Work order
Read the records below and report each line in which "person" occurs.

========================

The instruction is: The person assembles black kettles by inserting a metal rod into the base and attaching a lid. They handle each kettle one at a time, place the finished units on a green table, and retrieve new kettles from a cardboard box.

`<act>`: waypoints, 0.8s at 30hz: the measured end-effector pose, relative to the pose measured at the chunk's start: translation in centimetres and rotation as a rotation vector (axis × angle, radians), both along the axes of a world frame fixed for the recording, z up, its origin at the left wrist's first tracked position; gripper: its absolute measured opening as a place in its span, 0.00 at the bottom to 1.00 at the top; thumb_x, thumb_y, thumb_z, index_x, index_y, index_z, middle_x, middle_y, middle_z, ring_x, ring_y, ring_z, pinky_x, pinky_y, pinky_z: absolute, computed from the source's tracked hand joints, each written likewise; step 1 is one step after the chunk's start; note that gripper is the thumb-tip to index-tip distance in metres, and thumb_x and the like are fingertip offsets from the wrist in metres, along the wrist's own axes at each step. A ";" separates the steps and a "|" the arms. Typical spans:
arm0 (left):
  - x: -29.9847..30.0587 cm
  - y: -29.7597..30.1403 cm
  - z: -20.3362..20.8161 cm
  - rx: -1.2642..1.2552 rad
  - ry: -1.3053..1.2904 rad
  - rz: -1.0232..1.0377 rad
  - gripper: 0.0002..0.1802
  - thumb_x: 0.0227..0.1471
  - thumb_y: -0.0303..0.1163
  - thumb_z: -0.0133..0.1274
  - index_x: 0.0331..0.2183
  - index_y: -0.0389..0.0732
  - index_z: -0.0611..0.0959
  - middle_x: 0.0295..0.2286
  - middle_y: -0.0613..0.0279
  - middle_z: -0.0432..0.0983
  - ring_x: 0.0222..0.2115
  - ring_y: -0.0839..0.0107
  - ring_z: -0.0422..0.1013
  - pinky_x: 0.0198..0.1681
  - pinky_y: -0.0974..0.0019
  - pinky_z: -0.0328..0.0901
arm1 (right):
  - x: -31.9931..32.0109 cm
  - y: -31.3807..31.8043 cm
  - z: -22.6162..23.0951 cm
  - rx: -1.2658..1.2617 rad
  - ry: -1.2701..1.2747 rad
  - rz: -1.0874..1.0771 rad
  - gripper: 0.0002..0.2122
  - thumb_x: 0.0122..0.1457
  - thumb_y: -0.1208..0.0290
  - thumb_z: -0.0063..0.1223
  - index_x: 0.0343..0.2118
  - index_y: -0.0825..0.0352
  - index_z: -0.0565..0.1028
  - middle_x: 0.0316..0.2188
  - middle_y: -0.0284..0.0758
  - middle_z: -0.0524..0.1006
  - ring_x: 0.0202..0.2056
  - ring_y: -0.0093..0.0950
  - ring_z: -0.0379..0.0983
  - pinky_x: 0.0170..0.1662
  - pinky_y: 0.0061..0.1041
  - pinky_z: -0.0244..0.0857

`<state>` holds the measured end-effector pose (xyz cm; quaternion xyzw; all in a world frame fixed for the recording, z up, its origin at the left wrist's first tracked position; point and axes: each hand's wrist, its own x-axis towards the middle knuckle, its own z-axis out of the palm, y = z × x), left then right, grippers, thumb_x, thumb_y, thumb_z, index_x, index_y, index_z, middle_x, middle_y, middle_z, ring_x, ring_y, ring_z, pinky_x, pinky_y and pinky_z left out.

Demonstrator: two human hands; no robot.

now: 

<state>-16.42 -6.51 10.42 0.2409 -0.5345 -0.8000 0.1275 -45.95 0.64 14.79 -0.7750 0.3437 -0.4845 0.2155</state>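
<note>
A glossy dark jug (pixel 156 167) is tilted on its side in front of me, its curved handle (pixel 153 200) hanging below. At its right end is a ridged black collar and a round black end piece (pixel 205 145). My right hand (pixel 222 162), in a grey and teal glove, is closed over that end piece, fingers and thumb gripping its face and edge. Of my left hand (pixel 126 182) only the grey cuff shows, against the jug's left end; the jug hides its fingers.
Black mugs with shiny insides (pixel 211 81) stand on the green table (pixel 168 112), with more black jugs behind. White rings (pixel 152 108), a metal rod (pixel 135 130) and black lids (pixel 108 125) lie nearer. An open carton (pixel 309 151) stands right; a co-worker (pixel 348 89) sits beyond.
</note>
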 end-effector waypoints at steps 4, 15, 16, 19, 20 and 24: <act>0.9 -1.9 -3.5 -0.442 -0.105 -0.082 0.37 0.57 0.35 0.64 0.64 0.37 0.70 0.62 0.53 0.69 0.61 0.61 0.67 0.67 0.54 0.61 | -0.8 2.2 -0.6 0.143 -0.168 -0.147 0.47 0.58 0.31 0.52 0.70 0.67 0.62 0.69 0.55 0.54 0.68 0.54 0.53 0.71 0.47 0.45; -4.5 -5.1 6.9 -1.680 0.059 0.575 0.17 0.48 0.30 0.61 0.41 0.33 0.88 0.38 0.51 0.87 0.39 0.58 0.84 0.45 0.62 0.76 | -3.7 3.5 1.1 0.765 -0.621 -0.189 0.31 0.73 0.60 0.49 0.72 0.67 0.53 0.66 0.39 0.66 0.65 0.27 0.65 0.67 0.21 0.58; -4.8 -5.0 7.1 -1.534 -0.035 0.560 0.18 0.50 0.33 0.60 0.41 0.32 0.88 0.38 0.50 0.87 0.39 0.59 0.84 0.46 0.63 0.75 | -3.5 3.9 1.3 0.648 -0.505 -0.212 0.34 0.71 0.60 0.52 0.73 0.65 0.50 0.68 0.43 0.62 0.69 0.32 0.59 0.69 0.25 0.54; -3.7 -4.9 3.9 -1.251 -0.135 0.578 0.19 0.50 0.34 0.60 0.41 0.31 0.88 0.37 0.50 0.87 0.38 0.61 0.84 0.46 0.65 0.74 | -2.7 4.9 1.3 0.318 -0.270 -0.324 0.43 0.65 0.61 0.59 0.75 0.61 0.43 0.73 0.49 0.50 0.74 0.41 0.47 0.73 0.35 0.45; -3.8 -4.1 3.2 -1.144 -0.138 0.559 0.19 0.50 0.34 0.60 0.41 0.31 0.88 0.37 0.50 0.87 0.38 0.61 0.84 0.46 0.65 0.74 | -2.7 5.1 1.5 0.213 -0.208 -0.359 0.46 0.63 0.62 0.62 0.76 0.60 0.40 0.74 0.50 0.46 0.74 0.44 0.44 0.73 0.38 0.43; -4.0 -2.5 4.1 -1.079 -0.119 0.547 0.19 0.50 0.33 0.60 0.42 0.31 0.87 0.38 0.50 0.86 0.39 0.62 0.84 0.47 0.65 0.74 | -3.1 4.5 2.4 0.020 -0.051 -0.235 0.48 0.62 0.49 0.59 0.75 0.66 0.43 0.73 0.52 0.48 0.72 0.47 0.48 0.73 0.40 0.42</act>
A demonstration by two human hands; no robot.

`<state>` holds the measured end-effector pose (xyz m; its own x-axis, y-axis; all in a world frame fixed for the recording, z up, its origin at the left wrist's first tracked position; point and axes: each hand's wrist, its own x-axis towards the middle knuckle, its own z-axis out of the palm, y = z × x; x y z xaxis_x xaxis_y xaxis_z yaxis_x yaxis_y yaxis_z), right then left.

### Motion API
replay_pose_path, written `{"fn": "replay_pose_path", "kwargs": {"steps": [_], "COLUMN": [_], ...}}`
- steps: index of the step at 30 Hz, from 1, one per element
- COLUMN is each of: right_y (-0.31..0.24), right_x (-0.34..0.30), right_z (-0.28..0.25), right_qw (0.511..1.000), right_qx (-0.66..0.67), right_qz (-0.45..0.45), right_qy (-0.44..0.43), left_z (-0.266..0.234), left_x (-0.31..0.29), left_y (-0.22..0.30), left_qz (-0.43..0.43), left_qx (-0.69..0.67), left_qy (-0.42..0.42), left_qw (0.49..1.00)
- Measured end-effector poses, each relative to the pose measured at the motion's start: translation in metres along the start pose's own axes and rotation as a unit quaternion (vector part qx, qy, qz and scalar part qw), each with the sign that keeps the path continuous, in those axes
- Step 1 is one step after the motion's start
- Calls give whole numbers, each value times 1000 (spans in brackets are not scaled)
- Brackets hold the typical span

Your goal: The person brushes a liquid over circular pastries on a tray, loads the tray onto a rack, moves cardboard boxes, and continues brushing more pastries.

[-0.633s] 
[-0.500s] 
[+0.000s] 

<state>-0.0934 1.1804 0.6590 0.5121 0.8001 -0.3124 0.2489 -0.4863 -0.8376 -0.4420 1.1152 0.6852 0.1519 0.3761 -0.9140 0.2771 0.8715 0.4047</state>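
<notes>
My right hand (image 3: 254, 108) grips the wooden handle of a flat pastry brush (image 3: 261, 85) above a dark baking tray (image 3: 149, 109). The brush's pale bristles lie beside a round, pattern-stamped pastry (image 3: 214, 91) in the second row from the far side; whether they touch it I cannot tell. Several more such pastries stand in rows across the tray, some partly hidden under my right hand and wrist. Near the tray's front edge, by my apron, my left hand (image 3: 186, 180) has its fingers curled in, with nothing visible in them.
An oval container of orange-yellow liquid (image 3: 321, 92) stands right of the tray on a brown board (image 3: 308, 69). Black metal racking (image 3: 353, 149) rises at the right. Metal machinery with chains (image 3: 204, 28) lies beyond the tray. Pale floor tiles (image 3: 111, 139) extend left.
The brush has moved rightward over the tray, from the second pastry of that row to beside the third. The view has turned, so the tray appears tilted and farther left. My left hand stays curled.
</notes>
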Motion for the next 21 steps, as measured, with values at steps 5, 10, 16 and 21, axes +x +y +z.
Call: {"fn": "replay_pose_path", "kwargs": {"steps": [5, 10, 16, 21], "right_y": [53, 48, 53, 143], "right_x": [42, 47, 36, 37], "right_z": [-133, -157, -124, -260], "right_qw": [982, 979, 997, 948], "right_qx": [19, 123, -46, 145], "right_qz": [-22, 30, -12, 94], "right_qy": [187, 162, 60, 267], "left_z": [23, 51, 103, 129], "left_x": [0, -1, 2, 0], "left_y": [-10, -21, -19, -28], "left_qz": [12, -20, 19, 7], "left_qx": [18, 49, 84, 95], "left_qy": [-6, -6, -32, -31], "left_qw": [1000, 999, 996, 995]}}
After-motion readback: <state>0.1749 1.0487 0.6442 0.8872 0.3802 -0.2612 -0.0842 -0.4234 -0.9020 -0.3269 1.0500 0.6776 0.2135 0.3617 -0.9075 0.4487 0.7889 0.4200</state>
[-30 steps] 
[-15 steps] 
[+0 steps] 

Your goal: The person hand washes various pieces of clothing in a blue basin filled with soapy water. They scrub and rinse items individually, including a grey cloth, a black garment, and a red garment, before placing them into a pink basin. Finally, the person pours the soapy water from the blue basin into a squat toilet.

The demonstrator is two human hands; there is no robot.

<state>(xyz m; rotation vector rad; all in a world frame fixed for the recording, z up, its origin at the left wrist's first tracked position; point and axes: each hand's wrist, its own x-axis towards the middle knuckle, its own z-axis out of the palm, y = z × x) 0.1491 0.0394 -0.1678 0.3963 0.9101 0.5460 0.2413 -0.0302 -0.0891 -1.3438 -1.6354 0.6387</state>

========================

Written reply
The instruction is: The person assembles black kettles by inserting a metal rod into the base and attaching a lid. They handle each kettle one at a time, place the finished units on a green table, and retrieve new kettles from a cardboard box.
Your goal: The person brushes a liquid over circular pastries on a tray, loads the tray onto a rack, moves cardboard boxes, and continues brushing more pastries.
Your goal: The person hand washes various pieces of clothing in a blue basin filled with soapy water. They scrub and rinse items individually, including a grey cloth, a black garment, and a red garment, before placing them into a pink basin. Finally, the person pours the soapy water from the blue basin into a squat toilet.

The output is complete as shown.